__Assignment__. Among the entries below, find every line that contains the string "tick", then copy it.

--- Data Enclosed Below ---

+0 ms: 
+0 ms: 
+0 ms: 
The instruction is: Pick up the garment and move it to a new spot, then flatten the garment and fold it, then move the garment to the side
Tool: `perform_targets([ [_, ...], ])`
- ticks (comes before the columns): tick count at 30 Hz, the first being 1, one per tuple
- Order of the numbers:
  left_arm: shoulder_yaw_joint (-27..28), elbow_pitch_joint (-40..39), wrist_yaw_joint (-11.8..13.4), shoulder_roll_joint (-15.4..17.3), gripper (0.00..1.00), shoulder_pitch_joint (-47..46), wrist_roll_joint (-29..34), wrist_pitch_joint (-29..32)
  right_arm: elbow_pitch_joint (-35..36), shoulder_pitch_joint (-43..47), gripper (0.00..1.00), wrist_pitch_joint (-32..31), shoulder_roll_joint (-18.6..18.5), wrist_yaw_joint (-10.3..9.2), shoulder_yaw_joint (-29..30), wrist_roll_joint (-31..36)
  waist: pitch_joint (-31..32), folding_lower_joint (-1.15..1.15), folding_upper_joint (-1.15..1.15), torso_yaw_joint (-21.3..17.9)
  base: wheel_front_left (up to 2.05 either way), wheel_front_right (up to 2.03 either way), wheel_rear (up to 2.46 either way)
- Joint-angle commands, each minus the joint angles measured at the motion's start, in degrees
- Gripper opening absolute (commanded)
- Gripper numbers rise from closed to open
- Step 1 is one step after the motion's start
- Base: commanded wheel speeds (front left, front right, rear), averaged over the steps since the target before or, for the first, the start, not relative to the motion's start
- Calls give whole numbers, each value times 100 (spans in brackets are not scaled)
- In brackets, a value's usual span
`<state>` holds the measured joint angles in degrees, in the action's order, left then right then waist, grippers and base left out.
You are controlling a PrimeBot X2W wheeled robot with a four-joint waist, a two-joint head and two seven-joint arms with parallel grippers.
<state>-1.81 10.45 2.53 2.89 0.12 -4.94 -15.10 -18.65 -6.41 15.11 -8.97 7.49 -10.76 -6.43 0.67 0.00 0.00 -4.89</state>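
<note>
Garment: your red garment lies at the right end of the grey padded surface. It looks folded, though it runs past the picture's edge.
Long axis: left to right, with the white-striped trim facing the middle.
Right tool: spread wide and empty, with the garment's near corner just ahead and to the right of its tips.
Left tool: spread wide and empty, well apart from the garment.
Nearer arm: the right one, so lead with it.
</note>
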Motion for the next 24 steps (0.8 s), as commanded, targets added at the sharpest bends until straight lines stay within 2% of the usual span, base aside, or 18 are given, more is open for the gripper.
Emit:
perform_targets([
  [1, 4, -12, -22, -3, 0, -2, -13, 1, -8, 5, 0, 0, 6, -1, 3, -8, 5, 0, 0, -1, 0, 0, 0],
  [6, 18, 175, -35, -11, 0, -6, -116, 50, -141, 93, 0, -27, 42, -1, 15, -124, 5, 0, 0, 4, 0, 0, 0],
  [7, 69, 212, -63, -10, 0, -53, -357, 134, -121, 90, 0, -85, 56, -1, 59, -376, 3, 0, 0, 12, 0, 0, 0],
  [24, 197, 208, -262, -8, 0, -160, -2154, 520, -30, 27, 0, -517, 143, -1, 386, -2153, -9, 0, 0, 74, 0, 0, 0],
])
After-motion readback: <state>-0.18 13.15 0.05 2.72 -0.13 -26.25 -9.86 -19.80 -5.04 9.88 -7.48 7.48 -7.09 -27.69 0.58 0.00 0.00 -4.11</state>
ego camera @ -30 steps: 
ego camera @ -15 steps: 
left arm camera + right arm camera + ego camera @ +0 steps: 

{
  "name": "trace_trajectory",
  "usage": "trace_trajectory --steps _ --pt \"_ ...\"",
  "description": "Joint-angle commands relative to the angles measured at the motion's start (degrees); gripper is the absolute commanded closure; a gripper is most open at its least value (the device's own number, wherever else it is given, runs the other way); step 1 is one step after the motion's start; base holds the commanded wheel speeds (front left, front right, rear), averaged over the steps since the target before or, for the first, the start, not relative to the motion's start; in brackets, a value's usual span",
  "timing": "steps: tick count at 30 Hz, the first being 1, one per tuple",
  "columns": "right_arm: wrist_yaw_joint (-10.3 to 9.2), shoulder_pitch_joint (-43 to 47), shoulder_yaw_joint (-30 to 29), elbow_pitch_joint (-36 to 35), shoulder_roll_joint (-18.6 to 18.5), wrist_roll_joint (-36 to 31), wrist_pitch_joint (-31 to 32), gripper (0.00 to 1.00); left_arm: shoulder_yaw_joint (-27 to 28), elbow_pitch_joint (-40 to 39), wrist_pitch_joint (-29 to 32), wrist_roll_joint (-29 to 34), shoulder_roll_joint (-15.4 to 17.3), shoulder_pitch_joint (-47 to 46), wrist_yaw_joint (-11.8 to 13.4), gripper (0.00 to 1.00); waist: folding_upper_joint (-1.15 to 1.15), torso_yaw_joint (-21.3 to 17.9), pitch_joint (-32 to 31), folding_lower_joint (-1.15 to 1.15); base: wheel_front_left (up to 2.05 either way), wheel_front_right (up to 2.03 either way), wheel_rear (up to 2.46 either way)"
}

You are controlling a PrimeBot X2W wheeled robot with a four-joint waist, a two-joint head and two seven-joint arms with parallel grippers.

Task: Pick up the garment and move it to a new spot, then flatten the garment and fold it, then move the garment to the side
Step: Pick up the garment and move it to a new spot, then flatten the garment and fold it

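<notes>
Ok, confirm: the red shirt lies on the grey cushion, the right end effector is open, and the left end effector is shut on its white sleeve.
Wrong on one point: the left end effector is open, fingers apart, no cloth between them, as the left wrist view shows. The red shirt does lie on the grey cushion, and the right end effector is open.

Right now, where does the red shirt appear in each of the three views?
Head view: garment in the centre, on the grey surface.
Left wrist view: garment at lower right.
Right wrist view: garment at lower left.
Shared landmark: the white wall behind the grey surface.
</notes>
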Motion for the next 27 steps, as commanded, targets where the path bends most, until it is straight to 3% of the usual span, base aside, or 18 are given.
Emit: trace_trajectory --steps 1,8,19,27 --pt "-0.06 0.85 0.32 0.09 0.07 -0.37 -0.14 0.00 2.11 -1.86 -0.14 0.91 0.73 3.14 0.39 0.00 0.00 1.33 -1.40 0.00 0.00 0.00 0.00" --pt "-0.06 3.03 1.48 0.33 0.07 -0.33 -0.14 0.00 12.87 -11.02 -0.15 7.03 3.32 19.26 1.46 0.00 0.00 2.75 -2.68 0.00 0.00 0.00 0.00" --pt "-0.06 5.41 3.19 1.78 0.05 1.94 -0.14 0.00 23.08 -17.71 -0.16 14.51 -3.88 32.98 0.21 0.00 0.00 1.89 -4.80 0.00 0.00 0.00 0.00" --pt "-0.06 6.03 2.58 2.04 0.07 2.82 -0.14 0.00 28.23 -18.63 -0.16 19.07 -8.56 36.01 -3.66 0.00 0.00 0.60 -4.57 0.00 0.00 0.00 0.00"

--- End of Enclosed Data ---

__Answer space__.
- ticks (comes before the columns): tick count at 30 Hz, the first being 1, one per tuple
  "timing": "steps: tick count at 30 Hz, the first being 1, one per tuple",

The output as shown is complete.